■ **Task**
The data below is to be written out exactly, with no pictures.

■ **Available data**
=== Begin Enclosure ===
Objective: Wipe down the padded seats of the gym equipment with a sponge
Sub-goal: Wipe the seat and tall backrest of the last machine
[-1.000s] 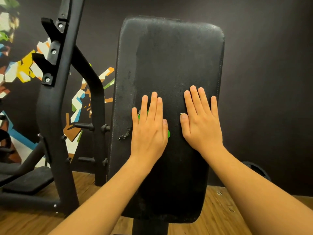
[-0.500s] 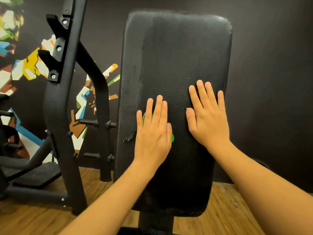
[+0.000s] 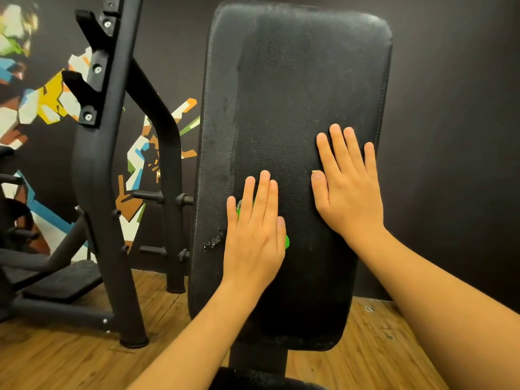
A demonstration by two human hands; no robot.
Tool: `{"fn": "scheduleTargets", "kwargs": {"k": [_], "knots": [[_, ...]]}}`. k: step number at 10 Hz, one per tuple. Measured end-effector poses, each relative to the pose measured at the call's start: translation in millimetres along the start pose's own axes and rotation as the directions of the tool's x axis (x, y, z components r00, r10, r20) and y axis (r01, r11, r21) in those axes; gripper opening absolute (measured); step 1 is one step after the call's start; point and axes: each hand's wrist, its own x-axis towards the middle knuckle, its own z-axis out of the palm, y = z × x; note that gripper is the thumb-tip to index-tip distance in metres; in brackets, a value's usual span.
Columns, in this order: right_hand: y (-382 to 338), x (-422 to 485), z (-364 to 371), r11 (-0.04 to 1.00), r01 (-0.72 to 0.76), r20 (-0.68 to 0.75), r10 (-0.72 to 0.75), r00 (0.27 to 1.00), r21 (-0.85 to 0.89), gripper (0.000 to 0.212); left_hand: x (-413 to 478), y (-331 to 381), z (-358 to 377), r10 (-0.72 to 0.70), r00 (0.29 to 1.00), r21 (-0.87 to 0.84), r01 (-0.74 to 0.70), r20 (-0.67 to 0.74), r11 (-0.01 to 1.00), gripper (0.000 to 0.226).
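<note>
L hand [image 3: 253,237] flat, fingers straight, pressing green sponge [image 3: 286,241] onto black pad [image 3: 295,88]; R hand [image 3: 349,190] flat beside it, holding nothing.

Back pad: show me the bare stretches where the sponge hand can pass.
Free: the upper back pad, from above the left hand and right hand to its top edge; also the lower strip below them. Crowded: the middle band, where the left hand presses the sponge beside the flat right hand; foam smear by the pad's left edge.

Pebbled black vinyl pad [image 3: 295,108] (wet streaks), matt metal frame [image 3: 95,170], wood floor [image 3: 70,358].
</note>
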Motion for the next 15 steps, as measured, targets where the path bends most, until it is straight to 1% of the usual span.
{"fn": "scheduleTargets", "kwargs": {"k": [1, 2, 3, 5, 7, 8, 9, 10, 11, 12, 13, 14, 15], "knots": [[0, 0, -1, 1.000, -0.002, 0.007, 0.002, 1.000, 0.001, 0.061, -20, -1, 3, 0.011, 1.000, -0.015, -0.010, 0.025, 1.000, 0.062], [0, 0, -1, 1.000, 0.004, 0.013, -0.004, 1.000, -0.001, 0.061, -53, -4, 8, 0.028, 0.997, 0.007, -0.029, 0.076, 1.000, 0.061], [0, -1, -2, 1.000, 0.000, 0.016, 0.000, 1.000, -0.002, 0.061, -60, -8, 9, 0.044, 0.995, 0.014, -0.045, 0.095, 0.999, 0.061], [0, -1, -2, 1.000, 0.002, 0.014, -0.002, 1.000, -0.003, 0.060, -41, -10, 4, 0.066, 0.992, 0.028, -0.069, 0.105, 0.997, 0.061], [-1, -1, -3, 1.000, 0.000, 0.020, 0.000, 1.000, -0.009, 0.060, -92, -15, 15, 0.079, 0.983, 0.053, -0.089, 0.168, 0.995, 0.063], [-1, -1, -3, 1.000, 0.001, 0.022, -0.001, 1.000, -0.013, 0.060, -91, -15, 14, 0.065, 0.982, 0.070, -0.078, 0.177, 0.994, 0.063], [-1, -1, -3, 1.000, 0.001, 0.021, 0.000, 1.000, -0.009, 0.060, -80, -18, 12, 0.124, 0.979, 0.064, -0.136, 0.165, 0.989, 0.061], [0, -1, -3, 1.000, 0.003, 0.024, -0.003, 1.000, -0.009, 0.060, -84, -20, 15, 0.125, 0.983, 0.066, -0.135, 0.131, 0.989, 0.060], [-1, -1, -2, 1.000, 0.003, 0.023, -0.003, 1.000, -0.005, 0.060, -101, -19, 21, 0.127, 0.984, 0.063, -0.136, 0.127, 0.989, 0.061], [-1, -1, -4, 1.000, 0.004, 0.042, -0.004, 0.999, -0.005, 0.060, -112, -26, 23, 0.188, 0.970, 0.080, -0.202, 0.155, 0.976, 0.061], [-1, -1, -5, 1.000, 0.000, 0.046, 0.000, 0.999, -0.008, 0.060, -107, -31, 22, 0.225, 0.960, 0.081, -0.241, 0.168, 0.967, 0.062], [-1, -1, -5, 1.000, 0.002, 0.052, -0.002, 0.999, -0.008, 0.060, -84, -30, 16, 0.210, 0.967, 0.059, -0.220, 0.144, 0.974, 0.061], [0, -1, -4, 1.000, 0.005, 0.042, -0.005, 0.999, -0.008, 0.060, -36, -25, 2, 0.187, 0.977, 0.047, -0.192, 0.100, 0.980, 0.061]]}}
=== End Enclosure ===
■ **Answer below**
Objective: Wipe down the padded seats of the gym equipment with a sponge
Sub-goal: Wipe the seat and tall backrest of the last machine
[-1.000s] 
[-0.500s] 
[+0.000s] 
A demonstration by two human hands; no robot.
Tool: `{"fn": "scheduleTargets", "kwargs": {"k": [_], "knots": [[_, ...]]}}`. k: step number at 10 Hz, one per tuple. Measured end-effector poses, each relative to the pose measured at the call's start: translation in millimetres along the start pose's own axes and rotation as the directions of the tool's x axis (x, y, z components r00, r10, r20) and y axis (r01, r11, r21) in those axes; gripper opening absolute (measured); step 1 is one step after the call's start; point and axes: each hand's wrist, its own x-axis towards the middle knuckle, its own z-axis out of the palm, y = z × x; note that gripper is the thumb-tip to index-tip distance in metres; in brackets, a value's usual span.
Columns, in this order: right_hand: y (-382 to 338), x (-422 to 485), z (-364 to 371), r11 (-0.04 to 1.00), r01 (-0.72 to 0.76), r20 (-0.68 to 0.75), r10 (-0.72 to 0.75), r00 (0.27 to 1.00), r21 (-0.85 to 0.89), gripper (0.000 to 0.212); left_hand: x (-413 to 478), y (-331 to 381), z (-358 to 377), r10 (-0.72 to 0.70), r00 (0.29 to 1.00), r21 (-0.87 to 0.84), r01 (-0.74 to 0.70), r20 (-0.67 to 0.74), r11 (-0.01 to 1.00), gripper (0.000 to 0.226).
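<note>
L hand [image 3: 253,237] flat, fingers straight, pressing green sponge [image 3: 286,241] onto black pad [image 3: 295,88]; R hand [image 3: 349,190] flat beside it, holding nothing.

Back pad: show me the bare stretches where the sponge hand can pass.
Free: the upper back pad, from above the left hand and right hand to its top edge; also the lower strip below them. Crowded: the middle band, where the left hand presses the sponge beside the flat right hand; foam smear by the pad's left edge.

Pebbled black vinyl pad [image 3: 295,108] (wet streaks), matt metal frame [image 3: 95,170], wood floor [image 3: 70,358].
</note>
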Motion for the next 15 steps, as measured, targets where the path bends most, until it is straight to 1% of the usual span.
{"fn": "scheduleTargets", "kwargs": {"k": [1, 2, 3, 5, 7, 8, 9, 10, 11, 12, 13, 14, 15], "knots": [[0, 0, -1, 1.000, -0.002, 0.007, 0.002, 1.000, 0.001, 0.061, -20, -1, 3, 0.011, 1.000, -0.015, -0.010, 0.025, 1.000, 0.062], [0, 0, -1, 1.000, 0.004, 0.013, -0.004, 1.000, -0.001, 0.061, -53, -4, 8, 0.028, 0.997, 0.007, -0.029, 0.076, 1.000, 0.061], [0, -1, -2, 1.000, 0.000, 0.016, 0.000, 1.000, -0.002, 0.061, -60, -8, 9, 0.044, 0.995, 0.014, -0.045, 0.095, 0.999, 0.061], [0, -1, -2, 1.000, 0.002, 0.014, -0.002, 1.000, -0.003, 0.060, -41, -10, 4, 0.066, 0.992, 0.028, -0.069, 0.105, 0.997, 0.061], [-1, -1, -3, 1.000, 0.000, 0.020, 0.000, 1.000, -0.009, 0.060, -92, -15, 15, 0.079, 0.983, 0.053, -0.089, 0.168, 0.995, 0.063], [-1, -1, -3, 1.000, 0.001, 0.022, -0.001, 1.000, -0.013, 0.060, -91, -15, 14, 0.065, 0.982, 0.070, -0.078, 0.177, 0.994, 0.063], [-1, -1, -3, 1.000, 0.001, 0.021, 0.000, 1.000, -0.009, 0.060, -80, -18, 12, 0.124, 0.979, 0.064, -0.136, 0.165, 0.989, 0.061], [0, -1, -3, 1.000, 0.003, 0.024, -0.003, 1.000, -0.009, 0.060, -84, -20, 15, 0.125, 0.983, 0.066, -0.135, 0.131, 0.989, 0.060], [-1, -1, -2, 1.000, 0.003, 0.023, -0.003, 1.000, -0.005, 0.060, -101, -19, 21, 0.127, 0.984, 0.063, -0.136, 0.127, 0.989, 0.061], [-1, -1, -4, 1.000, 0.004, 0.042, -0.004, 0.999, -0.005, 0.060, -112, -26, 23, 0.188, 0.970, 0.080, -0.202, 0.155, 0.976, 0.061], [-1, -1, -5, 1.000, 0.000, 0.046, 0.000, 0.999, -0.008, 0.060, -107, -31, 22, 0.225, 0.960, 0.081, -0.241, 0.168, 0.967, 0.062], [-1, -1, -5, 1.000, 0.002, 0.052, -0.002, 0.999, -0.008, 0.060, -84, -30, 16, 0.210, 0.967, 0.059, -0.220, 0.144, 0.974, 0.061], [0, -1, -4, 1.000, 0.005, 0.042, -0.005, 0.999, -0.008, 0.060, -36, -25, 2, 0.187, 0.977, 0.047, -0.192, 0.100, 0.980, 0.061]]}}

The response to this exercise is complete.